[Items listed in a dataset]
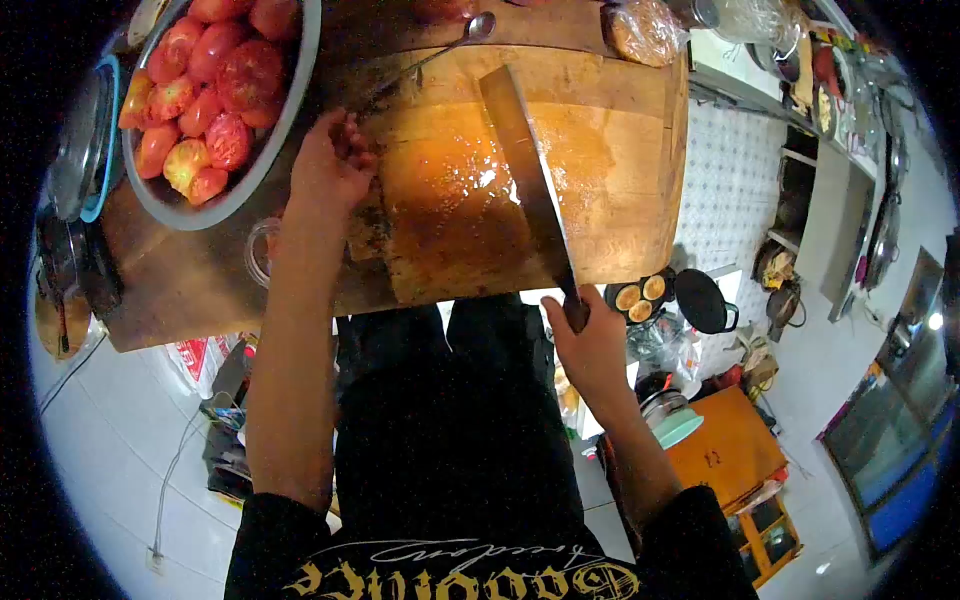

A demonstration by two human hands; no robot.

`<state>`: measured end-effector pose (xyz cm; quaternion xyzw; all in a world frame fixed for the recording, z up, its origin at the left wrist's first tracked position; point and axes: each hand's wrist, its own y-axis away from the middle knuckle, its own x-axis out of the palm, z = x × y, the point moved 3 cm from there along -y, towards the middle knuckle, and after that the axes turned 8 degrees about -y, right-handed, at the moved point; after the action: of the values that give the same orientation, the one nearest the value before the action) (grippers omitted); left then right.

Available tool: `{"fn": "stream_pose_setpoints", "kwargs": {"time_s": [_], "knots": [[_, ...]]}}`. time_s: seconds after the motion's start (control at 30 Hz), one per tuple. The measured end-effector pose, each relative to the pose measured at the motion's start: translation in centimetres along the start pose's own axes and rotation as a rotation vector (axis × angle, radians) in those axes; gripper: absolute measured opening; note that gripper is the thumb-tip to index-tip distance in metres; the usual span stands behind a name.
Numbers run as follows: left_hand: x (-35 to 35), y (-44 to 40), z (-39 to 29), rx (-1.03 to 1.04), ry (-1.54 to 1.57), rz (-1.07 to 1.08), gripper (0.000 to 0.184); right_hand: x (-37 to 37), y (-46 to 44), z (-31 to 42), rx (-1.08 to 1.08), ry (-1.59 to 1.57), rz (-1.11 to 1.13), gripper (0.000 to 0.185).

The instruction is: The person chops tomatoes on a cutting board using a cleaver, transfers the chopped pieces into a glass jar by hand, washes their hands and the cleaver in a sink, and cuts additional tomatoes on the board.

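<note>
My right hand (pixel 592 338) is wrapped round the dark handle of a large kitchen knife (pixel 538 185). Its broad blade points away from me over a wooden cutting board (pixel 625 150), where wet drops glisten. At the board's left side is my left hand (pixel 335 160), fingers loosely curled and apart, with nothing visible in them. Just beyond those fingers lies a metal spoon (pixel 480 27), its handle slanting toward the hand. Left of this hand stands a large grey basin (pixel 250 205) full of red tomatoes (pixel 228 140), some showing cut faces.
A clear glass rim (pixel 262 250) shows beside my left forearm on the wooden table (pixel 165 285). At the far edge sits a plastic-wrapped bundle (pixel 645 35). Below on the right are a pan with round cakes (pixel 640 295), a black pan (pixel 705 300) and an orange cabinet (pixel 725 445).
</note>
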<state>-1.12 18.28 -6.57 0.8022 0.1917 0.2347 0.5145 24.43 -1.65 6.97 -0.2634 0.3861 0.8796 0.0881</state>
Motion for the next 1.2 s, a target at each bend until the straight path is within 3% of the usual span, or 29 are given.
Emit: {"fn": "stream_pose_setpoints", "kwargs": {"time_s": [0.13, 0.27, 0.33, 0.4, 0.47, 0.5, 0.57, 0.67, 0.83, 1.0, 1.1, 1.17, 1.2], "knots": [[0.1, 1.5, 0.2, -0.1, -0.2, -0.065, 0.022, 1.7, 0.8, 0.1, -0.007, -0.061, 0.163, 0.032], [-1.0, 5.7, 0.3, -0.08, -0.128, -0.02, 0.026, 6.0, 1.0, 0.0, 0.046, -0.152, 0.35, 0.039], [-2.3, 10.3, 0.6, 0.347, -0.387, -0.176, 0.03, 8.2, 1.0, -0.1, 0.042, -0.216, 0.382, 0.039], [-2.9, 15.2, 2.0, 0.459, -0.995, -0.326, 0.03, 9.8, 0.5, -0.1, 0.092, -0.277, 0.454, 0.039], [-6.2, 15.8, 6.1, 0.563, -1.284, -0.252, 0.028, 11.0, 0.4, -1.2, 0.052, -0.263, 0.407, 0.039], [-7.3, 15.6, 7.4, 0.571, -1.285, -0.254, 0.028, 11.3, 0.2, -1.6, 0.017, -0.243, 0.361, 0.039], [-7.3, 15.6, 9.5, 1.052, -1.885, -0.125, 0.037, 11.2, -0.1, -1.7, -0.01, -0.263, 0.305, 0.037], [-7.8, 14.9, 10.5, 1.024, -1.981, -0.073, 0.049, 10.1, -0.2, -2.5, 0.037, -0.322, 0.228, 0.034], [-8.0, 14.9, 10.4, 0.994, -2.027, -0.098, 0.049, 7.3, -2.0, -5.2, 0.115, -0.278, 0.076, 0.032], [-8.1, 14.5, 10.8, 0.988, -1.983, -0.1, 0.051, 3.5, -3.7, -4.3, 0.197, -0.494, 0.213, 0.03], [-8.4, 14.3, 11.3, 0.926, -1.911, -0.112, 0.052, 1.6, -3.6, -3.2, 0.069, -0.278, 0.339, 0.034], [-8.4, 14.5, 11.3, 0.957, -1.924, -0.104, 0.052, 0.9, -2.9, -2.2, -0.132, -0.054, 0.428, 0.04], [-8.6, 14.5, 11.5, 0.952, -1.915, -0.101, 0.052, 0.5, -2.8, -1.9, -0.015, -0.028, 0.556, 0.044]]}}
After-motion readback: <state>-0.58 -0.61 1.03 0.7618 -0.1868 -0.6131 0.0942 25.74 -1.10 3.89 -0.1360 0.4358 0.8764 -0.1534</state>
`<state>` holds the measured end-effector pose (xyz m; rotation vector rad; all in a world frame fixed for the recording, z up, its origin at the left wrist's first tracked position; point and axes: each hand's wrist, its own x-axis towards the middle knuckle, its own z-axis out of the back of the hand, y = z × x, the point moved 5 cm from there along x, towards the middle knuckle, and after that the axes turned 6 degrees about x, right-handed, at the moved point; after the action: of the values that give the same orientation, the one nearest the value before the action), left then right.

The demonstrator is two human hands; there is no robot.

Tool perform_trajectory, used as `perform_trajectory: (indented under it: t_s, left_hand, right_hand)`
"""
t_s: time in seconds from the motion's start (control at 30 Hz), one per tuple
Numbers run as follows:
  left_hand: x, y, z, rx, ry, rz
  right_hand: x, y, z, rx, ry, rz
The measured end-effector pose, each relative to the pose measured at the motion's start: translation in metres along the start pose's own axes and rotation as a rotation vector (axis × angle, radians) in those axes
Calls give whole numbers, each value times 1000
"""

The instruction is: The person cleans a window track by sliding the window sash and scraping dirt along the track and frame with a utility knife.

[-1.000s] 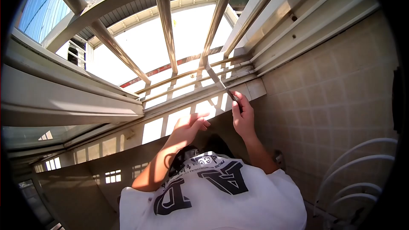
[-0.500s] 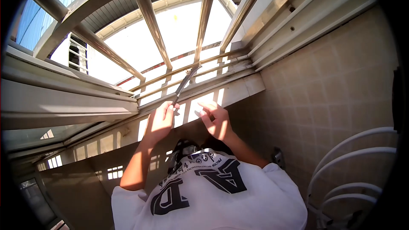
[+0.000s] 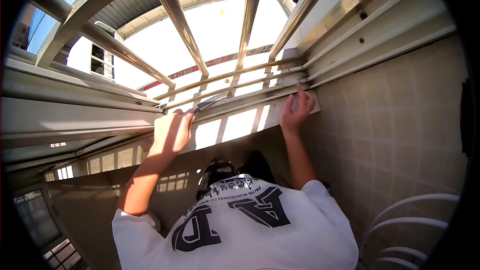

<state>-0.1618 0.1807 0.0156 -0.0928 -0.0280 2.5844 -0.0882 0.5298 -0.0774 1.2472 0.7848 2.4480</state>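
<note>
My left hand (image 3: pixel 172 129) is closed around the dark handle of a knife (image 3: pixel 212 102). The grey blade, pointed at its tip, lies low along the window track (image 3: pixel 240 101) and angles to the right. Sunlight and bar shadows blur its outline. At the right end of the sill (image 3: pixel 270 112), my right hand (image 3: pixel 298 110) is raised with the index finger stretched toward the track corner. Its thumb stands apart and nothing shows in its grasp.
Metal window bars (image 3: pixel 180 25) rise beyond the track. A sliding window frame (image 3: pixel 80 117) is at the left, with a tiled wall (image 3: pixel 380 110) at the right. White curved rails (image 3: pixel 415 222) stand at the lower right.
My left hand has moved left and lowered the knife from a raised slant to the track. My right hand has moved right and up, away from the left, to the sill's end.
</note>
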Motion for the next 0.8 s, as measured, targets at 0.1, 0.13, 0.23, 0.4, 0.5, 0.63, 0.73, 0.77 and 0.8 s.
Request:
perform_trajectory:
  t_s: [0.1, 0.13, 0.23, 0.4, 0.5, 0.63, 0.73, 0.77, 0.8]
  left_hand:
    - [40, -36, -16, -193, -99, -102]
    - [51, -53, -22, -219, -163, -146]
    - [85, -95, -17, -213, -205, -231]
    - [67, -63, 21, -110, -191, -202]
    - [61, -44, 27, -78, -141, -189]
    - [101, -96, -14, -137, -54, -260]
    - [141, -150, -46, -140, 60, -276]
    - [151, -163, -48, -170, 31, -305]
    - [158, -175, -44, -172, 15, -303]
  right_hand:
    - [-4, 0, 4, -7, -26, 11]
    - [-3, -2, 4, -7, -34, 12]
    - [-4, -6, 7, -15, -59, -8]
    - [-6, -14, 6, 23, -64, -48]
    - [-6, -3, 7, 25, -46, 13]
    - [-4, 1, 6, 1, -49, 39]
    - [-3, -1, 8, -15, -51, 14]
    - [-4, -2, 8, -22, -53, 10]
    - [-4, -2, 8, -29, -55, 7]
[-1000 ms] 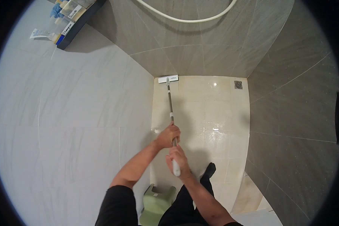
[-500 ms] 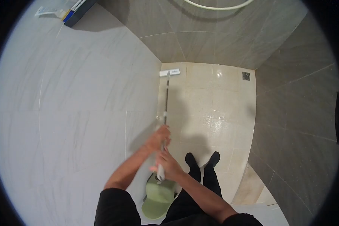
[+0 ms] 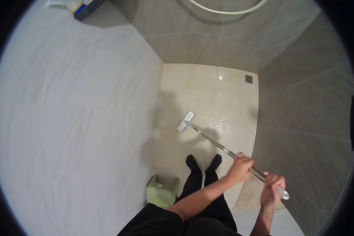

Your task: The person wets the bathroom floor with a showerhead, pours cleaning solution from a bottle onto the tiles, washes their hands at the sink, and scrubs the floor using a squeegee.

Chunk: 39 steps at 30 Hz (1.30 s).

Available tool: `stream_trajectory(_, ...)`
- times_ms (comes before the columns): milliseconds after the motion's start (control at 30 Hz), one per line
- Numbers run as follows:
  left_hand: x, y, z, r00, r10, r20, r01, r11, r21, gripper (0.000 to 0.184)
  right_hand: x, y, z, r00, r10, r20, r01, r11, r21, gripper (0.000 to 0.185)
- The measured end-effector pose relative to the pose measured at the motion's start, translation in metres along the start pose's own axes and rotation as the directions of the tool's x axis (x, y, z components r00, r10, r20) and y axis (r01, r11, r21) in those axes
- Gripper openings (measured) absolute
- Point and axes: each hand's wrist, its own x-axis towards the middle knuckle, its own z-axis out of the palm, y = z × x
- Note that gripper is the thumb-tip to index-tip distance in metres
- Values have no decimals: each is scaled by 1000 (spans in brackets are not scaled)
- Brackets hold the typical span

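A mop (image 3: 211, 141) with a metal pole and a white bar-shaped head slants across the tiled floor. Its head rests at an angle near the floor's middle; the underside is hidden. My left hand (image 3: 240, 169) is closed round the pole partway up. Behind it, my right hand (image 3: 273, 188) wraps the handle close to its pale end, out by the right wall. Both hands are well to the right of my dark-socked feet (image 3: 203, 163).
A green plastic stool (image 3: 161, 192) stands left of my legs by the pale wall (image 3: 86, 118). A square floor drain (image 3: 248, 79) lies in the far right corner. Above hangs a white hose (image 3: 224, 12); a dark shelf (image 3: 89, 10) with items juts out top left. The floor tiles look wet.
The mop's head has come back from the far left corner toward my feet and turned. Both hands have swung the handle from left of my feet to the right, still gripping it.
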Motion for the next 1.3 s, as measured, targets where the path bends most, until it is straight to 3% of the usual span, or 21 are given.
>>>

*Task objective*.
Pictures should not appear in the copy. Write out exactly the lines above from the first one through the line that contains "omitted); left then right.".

*Task answer*.
A demonstration by two human hands; no robot.

`<state>`: measured end-effector pose (xyz cm; quaternion xyzw; all in a world frame fixed for the recording, z up, its origin at the left wrist's first tracked position; point and axes: each hand's wrist, its own y-axis away from the middle knuckle, its own x-axis out of the palm, z = x × y, the point moved 3 cm from there along -y, towards the middle knuckle, and after that the axes turned 8 degrees about -y, right-handed, at the moved point; after the action: of the values that give the same orientation, the one nearest the value before the action) (grippers omitted); left then right.

The output has been completed.